#### How to complete this task:
Your reply should be the whole listing, copied exactly, with the pictures left out.

#### Supplied material:
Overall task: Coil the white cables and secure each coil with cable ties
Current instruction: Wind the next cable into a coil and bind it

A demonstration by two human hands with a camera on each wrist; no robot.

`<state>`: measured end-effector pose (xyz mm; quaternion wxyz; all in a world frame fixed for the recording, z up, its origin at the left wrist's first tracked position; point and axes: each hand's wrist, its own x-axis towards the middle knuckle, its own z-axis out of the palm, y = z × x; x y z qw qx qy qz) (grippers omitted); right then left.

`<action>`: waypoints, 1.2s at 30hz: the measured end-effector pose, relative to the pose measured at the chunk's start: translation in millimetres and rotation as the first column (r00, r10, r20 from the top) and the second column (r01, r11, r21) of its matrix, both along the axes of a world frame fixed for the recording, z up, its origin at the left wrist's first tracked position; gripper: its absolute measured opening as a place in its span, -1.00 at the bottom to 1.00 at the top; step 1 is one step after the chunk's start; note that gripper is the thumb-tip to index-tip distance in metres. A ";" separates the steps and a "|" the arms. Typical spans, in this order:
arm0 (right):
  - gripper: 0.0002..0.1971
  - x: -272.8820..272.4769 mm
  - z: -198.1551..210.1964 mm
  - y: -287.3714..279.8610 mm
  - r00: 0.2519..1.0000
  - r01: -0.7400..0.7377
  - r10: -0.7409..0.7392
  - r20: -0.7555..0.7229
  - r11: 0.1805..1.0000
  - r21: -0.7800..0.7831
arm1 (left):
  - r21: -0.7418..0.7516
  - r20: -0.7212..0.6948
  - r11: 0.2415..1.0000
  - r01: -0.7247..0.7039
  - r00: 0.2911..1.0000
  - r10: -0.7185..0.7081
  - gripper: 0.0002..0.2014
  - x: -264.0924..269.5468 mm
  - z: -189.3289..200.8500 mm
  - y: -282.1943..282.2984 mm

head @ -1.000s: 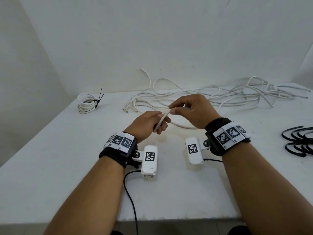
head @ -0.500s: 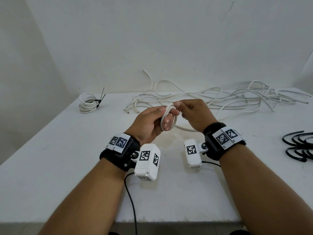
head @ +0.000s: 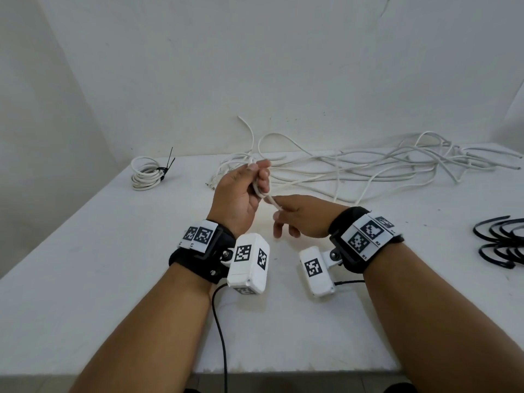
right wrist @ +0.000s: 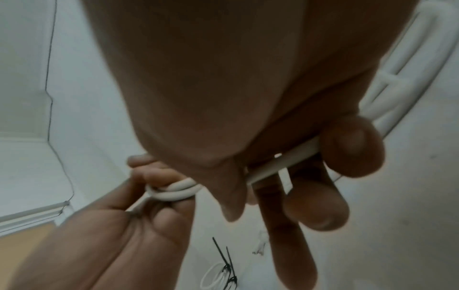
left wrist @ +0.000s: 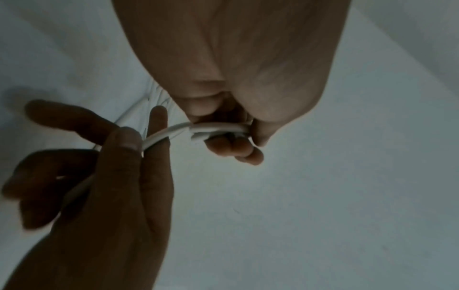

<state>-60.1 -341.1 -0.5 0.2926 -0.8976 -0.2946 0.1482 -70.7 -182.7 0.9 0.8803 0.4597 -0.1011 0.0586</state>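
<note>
My left hand [head: 243, 194] grips two small loops of white cable [head: 259, 191]; my right hand [head: 300, 219] pinches its run above bare desk [head: 85, 265] centre, cable tangle [head: 368, 168] behind

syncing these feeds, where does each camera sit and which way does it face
Head: worn on the head, looking forward and down at the white table; both forearms, left hand and right hand show.
Left wrist: along the left palm toward its fingers, wrapped in the white cable; the right hand enters lower left.
Right wrist: along the right palm; the left hand enters lower left.
Shared: all show the cable running between both hands.
</note>
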 end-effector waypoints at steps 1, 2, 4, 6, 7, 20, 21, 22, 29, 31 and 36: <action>-0.78 -1.2 0.9 3.4 1.000 -0.004 0.004 -0.001 0.999 -0.035 | 0.027 -0.016 0.999 -0.025 1.000 0.025 -0.77 0.2 -0.9 1.1; -0.71 -1.6 2.3 5.5 1.000 -0.001 0.002 0.002 0.997 -0.077 | 0.060 -0.027 0.997 -0.042 0.999 0.044 -0.75 -0.3 -2.0 1.3; -0.66 -2.4 4.7 7.1 1.000 0.004 -0.001 0.023 0.989 -0.146 | 0.130 -0.044 0.989 -0.068 0.996 0.074 -0.73 -1.6 -3.3 0.9; -0.67 -4.6 6.2 5.0 0.999 -0.013 0.020 0.039 0.984 -0.179 | 0.211 -0.060 0.972 -0.101 0.991 0.117 -0.74 -1.3 -5.2 -0.4; -0.68 -6.4 6.7 3.6 0.998 -0.025 0.034 0.044 0.983 -0.182 | 0.294 -0.040 0.945 -0.142 0.986 0.160 -0.75 -0.2 -6.9 0.1; -0.82 3.8 10.5 -21.0 0.917 0.155 -0.293 0.270 0.886 0.436 | 0.852 -0.041 0.520 0.065 0.998 -0.056 -0.61 -9.0 -9.0 1.4; -0.82 5.3 10.6 -23.7 0.908 0.161 -0.318 0.274 0.866 0.473 | 0.816 -0.060 0.571 0.089 0.996 -0.070 -0.57 -10.1 -8.5 -0.2; -0.84 6.8 10.6 -26.0 0.902 0.161 -0.334 0.272 0.847 0.506 | 0.776 -0.076 0.621 0.112 0.994 -0.085 -0.55 -11.7 -8.1 -2.3; -0.95 11.1 9.5 -30.3 0.911 0.165 -0.358 0.204 0.771 0.615 | 0.451 -0.075 0.880 0.151 0.989 -0.131 -0.57 -15.0 -2.8 -6.8; -0.80 12.5 6.3 -29.0 0.914 0.194 -0.359 0.192 0.799 0.569 | 0.367 -0.086 0.914 0.174 0.985 -0.152 -0.59 -15.4 -2.2 -7.1; -0.49 16.0 2.6 -23.2 0.919 0.206 -0.337 0.204 0.853 0.480 | 0.144 -0.042 0.944 0.297 0.955 -0.294 -0.66 -15.8 -1.4 -5.9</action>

#### Result of this exercise:
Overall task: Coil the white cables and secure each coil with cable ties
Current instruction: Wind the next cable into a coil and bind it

A demonstration by two human hands with a camera on each wrist; no robot.

`<state>`: measured end-effector pose (xyz mm; quaternion wxyz; all in a world frame fixed for the recording, z up, its origin at the left wrist's first tracked position; point and axes: each hand's wrist, its own x-axis towards the middle knuckle, its own z-axis out of the palm, y = z × x; x y z qw qx qy qz) (grippers omitted); right then left.

`<action>`: waypoints, 1.2s at 30hz: the measured end-effector pose, relative to the pose measured at the chunk's start: translation in millimetres and rotation as the first column (r00, r10, r20 from the top) and the second column (r01, r11, r21) of its matrix, both along the axes of a world frame fixed for the recording, z up, its origin at the left wrist's first tracked position; gripper: its absolute measured opening as a place in its span, -1.00 at the bottom to 1.00 at the top; step 1 is one step after the chunk's start; note that gripper is the thumb-tip to index-tip distance in metres. A ";" separates the steps and a "|" the arms. Typical spans, in this order:
arm0 (right):
  - gripper: 0.0002..0.1971
  - x: -272.8820..272.4769 mm
  - z: -198.1551..210.1964 mm
  - y: -287.3714..279.8610 mm
  - r00: 0.2519..1.0000
  - r01: -0.7400..0.7377
  - r10: -0.7409..0.7392
  - r20: -0.7555..0.7229
  - r11: 0.1805..1.0000
  - r21: -0.7800..0.7831
arm1 (left):
  - r21: -0.7418..0.7516
  - r20: -0.7212..0.6948
  - r11: 0.2415..1.0000
  - r01: -0.7247..0.7039
  - r00: 0.2911..1.0000
  - r10: -0.7185..0.7081
  - gripper: 0.0002..0.2014
  - x: -264.0924..269.5468 mm
  - z: -189.3289..200.8500 mm
  - y: -282.1943..282.2984 mm

head @ -1.000s: 
head @ -0.500s: 
head @ +0.000s: 
right wrist @ +0.000s: 
left wrist @ +0.000s: 

<state>-60.1 -341.1 -0.5 0.2926 -0.8976 -0.2946 0.1482 -70.7 -182.7 0.9 0.8803 0.4597 -0.1011 0.0586</state>
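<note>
My left hand [head: 243, 194] grips two small loops of white cable [head: 259, 191]; my right hand [head: 300, 219] pinches its run above bare desk [head: 85, 265] centre, cable tangle [head: 368, 168] behind

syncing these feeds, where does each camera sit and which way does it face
Head: worn on the head, looking forward and down at the white table; both forearms, left hand and right hand show.
Left wrist: along the left palm toward its fingers, wrapped in the white cable; the right hand enters lower left.
Right wrist: along the right palm; the left hand enters lower left.
Shared: all show the cable running between both hands.
</note>
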 end-effector waypoints at steps 1, 2, 4, 6, 7, 20, 21, 22, 29, 31 and 36: <action>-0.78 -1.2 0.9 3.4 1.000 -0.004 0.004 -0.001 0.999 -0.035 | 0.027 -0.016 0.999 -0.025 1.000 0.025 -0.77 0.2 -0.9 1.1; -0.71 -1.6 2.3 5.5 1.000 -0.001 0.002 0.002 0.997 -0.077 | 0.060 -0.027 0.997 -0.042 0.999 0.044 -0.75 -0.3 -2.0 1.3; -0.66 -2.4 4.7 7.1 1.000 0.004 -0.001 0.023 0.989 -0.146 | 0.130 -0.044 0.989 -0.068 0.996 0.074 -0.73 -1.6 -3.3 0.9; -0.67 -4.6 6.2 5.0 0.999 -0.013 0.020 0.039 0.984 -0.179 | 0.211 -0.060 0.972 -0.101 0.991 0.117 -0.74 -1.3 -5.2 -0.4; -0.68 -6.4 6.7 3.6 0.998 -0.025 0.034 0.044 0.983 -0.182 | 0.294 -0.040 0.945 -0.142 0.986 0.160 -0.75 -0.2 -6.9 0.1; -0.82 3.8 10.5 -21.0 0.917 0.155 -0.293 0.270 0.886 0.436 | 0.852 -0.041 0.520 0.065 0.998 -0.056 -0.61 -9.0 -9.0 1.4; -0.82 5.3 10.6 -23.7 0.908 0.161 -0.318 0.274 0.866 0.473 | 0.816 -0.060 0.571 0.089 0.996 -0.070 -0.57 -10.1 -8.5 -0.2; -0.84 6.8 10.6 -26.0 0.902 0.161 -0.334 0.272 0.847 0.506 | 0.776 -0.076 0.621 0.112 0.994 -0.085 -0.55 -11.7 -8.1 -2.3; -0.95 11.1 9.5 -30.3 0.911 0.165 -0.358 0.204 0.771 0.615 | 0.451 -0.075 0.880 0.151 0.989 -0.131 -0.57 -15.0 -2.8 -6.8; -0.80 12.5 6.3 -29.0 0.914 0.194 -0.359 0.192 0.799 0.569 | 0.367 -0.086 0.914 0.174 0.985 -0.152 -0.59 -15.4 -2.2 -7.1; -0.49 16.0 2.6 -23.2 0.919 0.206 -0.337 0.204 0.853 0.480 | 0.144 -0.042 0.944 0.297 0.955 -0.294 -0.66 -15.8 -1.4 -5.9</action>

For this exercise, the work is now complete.